Read Only 𝓻𝓲𝓼𝓮𝓷𝓸𝓿𝓮𝓵 𝔠𝔬𝔪
Gambar itu memiliki latar belakang yang sama dengan yang dimilikinya, tetapi orang di dalamnya berbeda.
Itu dia, yang berdiri dengan agak canggung di depan dinding dengan sayap tergambar di atasnya.
“Jadi, dia tidak membuangnya, ya?”
Findenai, yang sedari tadi menatap kosong pada fotonya sendiri, tiba-tiba meremasnya dan merobeknya menjadi beberapa bagian sebelum melemparkannya ke luar jendela.
Potongan-potongan foto yang tercabik-cabik berhamburan tertiup angin dan terbang begitu saja.
Sekarang, waktunya tiba untuk menghilang, seperti potongan-potongan itu.
“Lupakan saja aku. Akan lebih mudah dengan cara itu.”
Findenai sekarang bersiap untuk pergi.
Saat dia melirik Deus yang sedang tidur untuk terakhir kalinya, dia merasakan kakinya bertambah berat.
“Ha! Ini konyol.”
Itu memang konyol.
Ya, sulit untuk mengungkapkannya dengan cara lain selain konyol.
“Si jalang yang seharusnya menjadi pemimpin pasukan perlawanan akan pergi sekarang.”
Dia tidak bisa menahan diri untuk mengakuinya.
Tali kekang yang disebut ‘maid’ yang dipasang Deus Verdi di lehernya terasa sungguh manis.
Begitu manisnya hingga Findenai, tanpa menyadarinya, hanya ingin menetap di sini.

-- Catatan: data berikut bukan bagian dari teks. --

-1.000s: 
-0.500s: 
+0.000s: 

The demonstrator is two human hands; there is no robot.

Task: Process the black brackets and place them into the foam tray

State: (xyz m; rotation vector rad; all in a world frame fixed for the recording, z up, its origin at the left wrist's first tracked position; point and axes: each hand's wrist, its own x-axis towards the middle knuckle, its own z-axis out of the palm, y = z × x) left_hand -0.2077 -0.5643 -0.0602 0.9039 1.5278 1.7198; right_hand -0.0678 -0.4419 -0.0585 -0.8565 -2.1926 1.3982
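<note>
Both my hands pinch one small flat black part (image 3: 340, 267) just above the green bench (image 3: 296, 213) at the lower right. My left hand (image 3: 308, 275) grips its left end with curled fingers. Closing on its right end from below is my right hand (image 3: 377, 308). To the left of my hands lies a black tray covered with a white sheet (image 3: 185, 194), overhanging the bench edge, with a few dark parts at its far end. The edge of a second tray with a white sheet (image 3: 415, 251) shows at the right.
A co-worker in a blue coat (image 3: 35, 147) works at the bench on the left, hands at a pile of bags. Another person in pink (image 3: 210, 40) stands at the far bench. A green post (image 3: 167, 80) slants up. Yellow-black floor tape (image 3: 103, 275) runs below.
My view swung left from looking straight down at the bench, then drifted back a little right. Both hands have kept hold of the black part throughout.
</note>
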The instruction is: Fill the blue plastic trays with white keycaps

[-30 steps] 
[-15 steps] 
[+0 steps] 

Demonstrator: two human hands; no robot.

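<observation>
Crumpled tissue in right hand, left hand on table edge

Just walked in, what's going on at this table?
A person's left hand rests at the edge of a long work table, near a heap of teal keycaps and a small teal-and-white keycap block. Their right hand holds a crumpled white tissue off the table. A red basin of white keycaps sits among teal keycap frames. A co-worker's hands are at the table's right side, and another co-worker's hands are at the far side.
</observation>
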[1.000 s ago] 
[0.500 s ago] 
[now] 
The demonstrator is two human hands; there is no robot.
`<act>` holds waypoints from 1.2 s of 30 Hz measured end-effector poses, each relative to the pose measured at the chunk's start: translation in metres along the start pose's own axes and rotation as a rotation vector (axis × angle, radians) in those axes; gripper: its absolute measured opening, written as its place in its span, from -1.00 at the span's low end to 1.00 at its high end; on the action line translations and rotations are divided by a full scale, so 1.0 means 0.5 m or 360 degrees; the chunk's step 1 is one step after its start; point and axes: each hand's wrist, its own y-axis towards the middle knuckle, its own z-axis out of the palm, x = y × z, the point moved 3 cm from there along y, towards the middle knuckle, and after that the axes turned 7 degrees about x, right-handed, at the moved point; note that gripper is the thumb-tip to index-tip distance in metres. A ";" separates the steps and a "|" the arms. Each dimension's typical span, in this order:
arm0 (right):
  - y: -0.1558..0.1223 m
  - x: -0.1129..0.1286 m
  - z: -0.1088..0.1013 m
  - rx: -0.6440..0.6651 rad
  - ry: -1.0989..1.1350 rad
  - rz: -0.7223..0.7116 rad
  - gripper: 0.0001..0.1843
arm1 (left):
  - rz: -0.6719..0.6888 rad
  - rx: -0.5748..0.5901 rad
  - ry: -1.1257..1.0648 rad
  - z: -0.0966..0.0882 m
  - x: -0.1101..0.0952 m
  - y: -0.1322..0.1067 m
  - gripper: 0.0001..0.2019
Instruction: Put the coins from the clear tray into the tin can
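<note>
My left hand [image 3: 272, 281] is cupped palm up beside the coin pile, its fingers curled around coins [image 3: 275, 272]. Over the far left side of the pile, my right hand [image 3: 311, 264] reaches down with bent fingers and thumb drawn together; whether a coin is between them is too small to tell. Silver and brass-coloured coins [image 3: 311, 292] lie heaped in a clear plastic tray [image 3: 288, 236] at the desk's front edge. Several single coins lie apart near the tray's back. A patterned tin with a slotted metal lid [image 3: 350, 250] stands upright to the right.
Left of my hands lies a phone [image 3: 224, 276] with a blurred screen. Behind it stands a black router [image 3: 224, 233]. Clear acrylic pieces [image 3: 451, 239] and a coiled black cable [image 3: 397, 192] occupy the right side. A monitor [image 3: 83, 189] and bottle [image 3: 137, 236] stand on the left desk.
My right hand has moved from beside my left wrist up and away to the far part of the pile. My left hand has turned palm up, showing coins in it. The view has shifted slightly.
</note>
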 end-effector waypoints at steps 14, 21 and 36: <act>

Namun, bagi wanita bernama Findenai, akhir dari jalan hidupnya belum tiba.
Dia memiliki terlalu banyak beban yang harus dipikulnya, sehingga dia tidak bisa sekadar menetap, melupakan segalanya, dan hidup dalam ketidaktahuan yang membahagiakan.
Jika dia benar-benar bisa melepaskan semua yang dipikulnya…
“Itu sama sekali tidak seperti diriku, kan?”
Dia bukan Findenai lagi.
“Kau tidak bisa terus-terusan mengikat serigala. Kau tahu itu, tapi kau tetap menerimaku.”
Langkah. Langkah.
Dia hampir tidak bisa membiarkan langkahnya yang berat membawanya maju. Setiap langkah yang diambilnya membuat kapaknya terasa lebih berat dan hatinya semakin sakit.
“Saya tidak pernah menyangka akan tiba hari di mana saya ingin menyerah dalam perjuangan meraih kebebasan.”
Akhirnya, setelah meletakkan tangannya di gagang pintu, Findenai perlahan menggelengkan kepalanya.
Rambutnya yang keperakan terurai ke bawah, menutupi mata merahnya yang bengkok.
“Brengsek.”
Dan hampir dalam ratapan…
“Aku tak pernah menyangka akan menginginkan sesuatu…”
Dia mengembuskan napas yang kedengarannya seperti penuh air mata.
“Sesuatu yang lebih dari sekedar kebebasan.”
Dengan suara keras, pintu tertutup, hanya menyisakan keheningan yang memenuhi ruangan.
Dengan demikian, serigala yang melintasi pegunungan itu kini telah memulai perjalanan kembali ke kampung halamannya.